* Exercise objective
Given the listing below, write out exactly the lines starting with the line that has "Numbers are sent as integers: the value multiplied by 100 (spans" and going on through the line that has "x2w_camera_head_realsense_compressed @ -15", both kept.

* Dataset excerpts

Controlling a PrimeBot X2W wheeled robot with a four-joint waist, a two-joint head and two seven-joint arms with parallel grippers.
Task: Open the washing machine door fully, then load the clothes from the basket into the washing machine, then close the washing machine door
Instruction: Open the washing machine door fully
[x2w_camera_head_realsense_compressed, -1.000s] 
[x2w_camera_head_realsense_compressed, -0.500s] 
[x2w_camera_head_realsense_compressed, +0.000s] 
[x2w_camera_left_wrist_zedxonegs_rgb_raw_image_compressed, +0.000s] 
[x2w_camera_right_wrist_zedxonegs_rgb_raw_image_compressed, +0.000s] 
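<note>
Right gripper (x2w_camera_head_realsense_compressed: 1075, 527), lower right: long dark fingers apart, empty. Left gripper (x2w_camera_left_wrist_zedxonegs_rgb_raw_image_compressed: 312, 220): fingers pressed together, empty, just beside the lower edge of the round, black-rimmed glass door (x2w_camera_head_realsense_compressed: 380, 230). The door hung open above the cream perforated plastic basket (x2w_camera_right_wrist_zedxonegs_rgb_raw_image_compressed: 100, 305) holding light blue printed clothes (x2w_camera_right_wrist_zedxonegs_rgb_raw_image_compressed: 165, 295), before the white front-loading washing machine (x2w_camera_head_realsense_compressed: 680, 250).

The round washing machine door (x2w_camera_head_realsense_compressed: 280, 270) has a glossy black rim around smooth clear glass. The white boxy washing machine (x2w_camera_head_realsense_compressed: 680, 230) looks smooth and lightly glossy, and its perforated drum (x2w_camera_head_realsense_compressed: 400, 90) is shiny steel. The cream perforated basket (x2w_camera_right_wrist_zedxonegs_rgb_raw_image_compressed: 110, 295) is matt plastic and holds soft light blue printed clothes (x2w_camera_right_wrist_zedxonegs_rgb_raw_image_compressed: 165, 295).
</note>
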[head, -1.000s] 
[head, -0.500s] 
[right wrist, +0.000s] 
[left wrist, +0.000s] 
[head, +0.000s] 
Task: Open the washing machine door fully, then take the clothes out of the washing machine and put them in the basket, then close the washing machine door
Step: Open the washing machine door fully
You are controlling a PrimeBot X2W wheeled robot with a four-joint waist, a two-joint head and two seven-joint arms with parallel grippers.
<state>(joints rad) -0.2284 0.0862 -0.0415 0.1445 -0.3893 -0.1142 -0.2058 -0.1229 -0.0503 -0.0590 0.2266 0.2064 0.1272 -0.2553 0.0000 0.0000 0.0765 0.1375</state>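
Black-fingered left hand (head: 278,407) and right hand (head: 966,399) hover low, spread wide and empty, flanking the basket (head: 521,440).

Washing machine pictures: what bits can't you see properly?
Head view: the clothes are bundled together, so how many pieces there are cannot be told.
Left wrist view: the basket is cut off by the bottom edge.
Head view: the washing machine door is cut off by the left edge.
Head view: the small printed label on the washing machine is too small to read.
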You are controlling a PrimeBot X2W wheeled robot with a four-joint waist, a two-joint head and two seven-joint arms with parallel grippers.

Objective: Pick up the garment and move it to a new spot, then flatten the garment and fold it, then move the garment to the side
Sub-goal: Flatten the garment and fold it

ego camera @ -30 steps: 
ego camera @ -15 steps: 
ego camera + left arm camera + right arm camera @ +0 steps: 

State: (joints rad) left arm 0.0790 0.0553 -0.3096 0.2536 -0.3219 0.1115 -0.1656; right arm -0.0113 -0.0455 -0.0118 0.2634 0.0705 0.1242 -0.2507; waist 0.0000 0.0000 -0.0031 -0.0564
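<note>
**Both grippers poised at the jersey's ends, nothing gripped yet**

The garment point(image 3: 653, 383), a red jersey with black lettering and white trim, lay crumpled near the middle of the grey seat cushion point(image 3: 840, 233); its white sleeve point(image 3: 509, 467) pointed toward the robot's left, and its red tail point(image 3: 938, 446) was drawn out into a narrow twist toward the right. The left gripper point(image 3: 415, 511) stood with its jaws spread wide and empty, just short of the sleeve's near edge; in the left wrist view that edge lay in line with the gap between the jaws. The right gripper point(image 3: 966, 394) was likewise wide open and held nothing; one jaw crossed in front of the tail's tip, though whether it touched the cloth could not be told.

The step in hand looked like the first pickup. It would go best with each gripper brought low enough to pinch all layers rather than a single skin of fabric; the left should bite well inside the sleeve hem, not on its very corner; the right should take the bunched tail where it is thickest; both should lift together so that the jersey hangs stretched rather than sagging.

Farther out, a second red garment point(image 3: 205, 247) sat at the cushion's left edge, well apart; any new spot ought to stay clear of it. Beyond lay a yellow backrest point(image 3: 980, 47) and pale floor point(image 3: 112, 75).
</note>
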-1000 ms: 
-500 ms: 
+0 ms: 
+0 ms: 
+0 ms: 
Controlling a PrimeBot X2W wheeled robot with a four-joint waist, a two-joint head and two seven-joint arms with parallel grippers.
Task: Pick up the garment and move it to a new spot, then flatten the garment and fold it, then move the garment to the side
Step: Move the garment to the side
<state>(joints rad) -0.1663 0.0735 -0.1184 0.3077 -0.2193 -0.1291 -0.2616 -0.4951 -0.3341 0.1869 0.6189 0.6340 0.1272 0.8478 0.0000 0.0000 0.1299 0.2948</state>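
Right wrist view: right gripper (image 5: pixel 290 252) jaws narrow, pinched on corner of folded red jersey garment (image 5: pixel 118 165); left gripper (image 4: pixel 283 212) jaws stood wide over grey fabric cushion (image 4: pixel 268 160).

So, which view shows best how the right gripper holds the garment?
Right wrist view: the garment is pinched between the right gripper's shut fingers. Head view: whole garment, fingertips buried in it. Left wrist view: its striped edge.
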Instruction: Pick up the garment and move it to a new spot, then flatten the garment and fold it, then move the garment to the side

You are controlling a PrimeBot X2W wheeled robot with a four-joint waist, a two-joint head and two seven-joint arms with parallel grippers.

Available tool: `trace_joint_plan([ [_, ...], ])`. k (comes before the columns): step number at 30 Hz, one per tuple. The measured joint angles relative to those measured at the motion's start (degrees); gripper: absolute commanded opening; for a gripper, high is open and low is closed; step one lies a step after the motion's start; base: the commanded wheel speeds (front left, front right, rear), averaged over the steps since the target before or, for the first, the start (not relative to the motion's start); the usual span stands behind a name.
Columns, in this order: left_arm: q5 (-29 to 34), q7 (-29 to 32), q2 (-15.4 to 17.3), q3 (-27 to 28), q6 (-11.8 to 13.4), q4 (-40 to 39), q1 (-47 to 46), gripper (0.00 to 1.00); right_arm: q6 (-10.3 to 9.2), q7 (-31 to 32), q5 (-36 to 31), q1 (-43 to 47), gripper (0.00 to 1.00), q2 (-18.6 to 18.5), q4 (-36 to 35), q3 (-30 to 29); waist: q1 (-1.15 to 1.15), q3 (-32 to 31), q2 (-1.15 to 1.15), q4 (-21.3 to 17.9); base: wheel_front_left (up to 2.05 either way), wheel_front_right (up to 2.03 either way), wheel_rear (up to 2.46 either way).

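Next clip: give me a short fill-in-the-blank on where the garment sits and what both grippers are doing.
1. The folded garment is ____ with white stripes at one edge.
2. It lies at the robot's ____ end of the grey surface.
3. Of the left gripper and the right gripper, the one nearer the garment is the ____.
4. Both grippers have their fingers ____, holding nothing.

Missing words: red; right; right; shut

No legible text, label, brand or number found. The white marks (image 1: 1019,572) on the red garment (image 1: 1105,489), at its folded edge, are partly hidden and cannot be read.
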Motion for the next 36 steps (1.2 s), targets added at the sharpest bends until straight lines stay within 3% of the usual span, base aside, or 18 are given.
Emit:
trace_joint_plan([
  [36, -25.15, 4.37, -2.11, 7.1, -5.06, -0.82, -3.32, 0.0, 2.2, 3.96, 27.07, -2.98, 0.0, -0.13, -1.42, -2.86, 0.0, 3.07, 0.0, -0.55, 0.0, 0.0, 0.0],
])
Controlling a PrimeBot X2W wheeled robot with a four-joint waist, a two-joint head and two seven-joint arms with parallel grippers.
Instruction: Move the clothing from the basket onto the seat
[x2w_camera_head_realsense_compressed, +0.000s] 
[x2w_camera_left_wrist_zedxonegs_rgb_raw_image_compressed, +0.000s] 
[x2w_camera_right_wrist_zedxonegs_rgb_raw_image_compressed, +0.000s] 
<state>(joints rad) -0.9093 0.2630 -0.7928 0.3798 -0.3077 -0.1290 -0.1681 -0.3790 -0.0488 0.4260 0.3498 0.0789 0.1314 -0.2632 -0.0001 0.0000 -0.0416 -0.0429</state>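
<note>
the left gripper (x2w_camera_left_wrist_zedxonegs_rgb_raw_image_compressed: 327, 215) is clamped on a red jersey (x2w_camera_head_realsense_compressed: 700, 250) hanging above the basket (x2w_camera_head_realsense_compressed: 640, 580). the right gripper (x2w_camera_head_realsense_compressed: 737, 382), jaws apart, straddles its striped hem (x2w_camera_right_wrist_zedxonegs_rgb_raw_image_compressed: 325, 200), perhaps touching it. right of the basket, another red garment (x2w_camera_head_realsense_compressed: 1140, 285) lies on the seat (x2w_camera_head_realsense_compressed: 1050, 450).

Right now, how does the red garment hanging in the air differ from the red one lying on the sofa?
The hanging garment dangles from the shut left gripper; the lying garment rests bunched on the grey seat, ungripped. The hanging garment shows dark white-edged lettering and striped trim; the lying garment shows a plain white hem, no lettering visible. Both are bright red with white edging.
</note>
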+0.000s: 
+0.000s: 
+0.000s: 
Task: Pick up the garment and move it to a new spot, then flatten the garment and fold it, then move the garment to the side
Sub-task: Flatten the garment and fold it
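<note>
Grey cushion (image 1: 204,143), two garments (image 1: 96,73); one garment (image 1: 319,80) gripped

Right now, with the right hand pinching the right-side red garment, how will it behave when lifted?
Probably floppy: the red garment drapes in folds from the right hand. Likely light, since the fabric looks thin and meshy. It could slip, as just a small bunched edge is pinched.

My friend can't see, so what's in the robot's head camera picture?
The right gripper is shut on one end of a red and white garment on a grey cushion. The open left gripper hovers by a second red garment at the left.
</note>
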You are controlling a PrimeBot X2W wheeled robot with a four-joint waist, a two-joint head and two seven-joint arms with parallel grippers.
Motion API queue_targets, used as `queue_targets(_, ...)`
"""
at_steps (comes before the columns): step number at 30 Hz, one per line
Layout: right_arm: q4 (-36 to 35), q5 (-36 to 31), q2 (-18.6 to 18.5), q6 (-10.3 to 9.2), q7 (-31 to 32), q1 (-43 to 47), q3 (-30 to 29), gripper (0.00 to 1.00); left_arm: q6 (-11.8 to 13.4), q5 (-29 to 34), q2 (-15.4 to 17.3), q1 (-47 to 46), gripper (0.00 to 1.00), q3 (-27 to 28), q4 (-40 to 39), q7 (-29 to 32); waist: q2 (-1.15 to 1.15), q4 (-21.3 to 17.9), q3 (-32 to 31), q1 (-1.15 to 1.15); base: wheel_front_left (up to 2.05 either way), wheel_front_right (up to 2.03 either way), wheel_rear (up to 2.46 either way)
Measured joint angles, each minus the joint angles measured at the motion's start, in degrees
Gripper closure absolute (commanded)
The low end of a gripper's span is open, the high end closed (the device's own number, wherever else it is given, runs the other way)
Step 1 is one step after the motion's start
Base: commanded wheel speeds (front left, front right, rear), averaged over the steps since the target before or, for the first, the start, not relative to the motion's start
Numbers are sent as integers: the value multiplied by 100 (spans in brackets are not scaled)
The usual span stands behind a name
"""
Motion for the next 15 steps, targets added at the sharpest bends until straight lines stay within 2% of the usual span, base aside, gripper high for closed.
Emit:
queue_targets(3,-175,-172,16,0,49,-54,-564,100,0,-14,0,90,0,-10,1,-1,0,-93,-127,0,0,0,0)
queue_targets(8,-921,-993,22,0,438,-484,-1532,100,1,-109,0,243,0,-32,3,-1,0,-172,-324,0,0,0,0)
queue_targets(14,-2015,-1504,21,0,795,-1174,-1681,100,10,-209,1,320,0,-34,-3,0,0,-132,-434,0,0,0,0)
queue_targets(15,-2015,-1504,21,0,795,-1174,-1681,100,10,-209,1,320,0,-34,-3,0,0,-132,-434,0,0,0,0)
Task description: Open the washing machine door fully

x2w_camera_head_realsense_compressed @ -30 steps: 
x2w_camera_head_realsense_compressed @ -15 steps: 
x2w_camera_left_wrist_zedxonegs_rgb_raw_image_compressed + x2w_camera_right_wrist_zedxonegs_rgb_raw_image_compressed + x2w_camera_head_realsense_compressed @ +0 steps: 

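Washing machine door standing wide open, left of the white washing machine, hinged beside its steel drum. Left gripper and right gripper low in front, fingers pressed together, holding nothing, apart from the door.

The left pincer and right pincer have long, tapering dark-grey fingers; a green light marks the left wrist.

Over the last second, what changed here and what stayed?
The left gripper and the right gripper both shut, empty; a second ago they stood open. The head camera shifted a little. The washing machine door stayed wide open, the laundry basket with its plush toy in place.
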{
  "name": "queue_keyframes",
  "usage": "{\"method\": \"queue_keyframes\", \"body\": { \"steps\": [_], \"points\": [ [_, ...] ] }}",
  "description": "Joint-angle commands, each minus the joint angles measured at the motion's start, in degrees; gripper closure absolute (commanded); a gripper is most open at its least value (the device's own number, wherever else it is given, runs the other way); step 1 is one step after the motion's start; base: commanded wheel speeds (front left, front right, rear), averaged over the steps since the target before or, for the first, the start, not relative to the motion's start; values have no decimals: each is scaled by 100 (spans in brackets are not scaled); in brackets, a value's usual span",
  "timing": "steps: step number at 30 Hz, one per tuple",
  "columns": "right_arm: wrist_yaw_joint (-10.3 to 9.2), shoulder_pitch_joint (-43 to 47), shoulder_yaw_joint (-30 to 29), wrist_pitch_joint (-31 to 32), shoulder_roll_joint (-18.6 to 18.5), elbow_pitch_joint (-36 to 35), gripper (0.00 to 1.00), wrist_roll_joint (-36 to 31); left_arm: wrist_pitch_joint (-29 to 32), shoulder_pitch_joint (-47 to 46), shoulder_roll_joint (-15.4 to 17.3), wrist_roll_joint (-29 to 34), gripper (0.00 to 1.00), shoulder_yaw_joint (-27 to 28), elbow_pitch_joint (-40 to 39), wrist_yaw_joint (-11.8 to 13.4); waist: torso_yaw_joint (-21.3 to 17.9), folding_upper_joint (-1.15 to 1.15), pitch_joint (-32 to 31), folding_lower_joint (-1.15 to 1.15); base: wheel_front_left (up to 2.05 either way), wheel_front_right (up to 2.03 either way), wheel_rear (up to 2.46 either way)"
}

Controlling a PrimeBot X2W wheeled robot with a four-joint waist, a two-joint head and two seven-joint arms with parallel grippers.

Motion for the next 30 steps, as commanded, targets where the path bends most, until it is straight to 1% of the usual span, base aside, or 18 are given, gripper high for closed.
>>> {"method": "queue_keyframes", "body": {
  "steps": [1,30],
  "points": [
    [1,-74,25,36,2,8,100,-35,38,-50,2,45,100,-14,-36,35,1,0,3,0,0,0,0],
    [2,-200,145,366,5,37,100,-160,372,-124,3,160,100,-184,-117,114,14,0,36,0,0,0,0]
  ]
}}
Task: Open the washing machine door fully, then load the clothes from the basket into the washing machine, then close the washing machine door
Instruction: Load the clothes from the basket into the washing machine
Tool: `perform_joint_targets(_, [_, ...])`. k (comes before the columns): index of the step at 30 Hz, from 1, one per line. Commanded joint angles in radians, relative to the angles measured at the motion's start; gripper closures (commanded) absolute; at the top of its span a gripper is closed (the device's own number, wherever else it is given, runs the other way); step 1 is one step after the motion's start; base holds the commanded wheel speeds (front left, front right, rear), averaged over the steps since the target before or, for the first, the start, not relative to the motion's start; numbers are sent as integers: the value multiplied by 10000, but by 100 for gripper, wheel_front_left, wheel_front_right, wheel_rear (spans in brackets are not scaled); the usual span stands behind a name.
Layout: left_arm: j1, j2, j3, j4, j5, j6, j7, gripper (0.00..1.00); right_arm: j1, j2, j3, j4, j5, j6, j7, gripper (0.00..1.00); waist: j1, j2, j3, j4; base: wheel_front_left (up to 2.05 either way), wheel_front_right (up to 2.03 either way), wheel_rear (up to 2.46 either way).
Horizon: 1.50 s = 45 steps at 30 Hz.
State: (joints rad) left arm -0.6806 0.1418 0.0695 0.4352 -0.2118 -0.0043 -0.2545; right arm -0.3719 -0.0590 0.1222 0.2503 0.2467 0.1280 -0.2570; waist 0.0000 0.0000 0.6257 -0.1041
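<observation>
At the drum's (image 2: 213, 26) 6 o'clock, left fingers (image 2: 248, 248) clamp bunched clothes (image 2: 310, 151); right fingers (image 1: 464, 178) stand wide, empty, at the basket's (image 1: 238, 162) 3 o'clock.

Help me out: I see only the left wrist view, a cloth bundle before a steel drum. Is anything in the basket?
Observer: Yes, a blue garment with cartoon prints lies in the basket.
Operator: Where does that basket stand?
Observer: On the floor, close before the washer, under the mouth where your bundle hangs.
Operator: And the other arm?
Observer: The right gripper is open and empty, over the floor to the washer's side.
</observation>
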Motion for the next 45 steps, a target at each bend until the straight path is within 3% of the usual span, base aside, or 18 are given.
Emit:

* Response
Numbers are sent as integers: the value multiplied by 100 (spans in brackets are not scaled)
The usual span stands behind a name
"""
Motion for the next 15 steps, targets added at the sharpest bends until straight lines stay within 2% of the usual span, base aside, gripper high for closed.
Emit:
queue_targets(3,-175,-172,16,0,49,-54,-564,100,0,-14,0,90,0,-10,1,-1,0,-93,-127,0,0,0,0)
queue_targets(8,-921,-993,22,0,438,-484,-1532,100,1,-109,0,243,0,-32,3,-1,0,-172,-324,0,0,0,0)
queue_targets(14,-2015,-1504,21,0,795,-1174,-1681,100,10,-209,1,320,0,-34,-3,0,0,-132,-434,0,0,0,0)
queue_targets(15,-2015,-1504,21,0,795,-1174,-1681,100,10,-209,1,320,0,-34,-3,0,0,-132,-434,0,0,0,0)
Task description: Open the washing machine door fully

x2w_camera_head_realsense_compressed @ -30 steps: 
x2w_camera_head_realsense_compressed @ -15 steps: 

No additional answer is needed.